FRANKFURT/MUNICH, Dec 6 (Reuters) - German dialysis specialist Fresenius Medical Care's (FMC) (FMEG.DE) Chief Executive Carla Kriwet stepped down on Monday, marking the second leadership change in as many months as parent Fresenius (FREG.DE) pushes for a faster overhaul of the struggling unit.

FMC late on Monday said Kriwet, who had taken over as CEO on Oct. 1, had decided to leave due to "strategic differences" and would be succeeded by finance chief Helen Giza.

The FMC stock was down 4.2% at 1340 GMT, at the bottom of Germany's blue-chip index (.GDAXI), on what Credit Suisse called an "unexpected and negative" development.

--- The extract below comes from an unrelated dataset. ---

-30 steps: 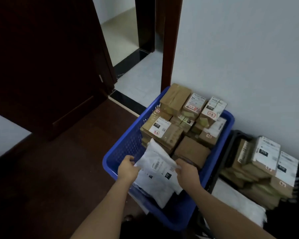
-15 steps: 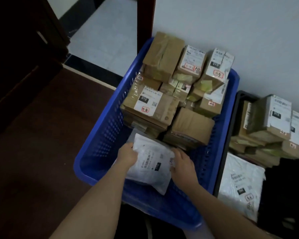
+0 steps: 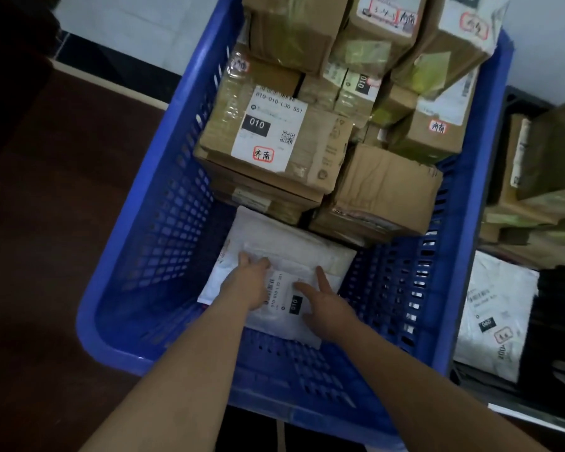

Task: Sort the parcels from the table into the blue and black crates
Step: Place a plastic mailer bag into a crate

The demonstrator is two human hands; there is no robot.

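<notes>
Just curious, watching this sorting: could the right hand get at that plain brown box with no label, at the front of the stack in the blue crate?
Probably yes. The right hand lies open on the white mailer, and the plain brown box sits just beyond it in the blue crate, its top uncovered with nothing between.

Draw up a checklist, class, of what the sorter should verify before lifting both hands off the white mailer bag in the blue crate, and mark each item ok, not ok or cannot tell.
1. White mailer bag lies inside the blue crate: ok.
2. Bag lies flat, on another white mailer beneath it: ok.
3. Bag's label with the black 010 mark faces up: ok.
4. Left hand and right hand rest on the bag with fingers straight, not gripping: ok.
5. Cardboard boxes stacked behind the bag stand steady: cannot tell.
6. Bag's code belongs in this crate rather than the black crate: cannot tell.
</notes>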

"In a fundamentally sound industry, Fresenius Medical Care now needs to sharpen its focus on the operational turnaround, further drive performance improvements and focus on its core," said Michael Sen, who took over as CEO of Fresenius in October.

Sen, who is also chairman of FMC and a former executive at Siemens (SIEGn.DE) and E.ON (EONGn.DE), has embarked on what he calls a "top-to-bottom" review of all business activities, with a focus on profitability.

The move comes amid speculation that activist investor Elliott, which according to a source has taken a stake in Fresenius, is pushing for a breakup of the diversified healthcare group.

"We expect that at least two business areas will be put under review and that a decision will be made as to whether a complete or partial sale makes sense," said a top-10 shareholder in Fresenius who declined to be named.

People close to Kriwet said on Tuesday she had planned fundamental changes to FMC's organisation, while Sen wanted quick results with a view to reducing Fresenius' stake in the unit. Kriwet declined to comment.

By cutting its holding in FMC to less than 25%, Fresenius could take it off the balance sheet. The group holds only 32% in FMC, but has to fully consolidate it into its reporting due to its ownership structure.

"We would welcome a spin-off from FMC, but the question is whether it's the right time," said Florian Oberhofer, portfolio manager at Union Investment.

FMC, hit hard by U.S. staff shortages and cost inflation this year, has slashed its annual outlook twice, also pulling down Fresenius' forecasts.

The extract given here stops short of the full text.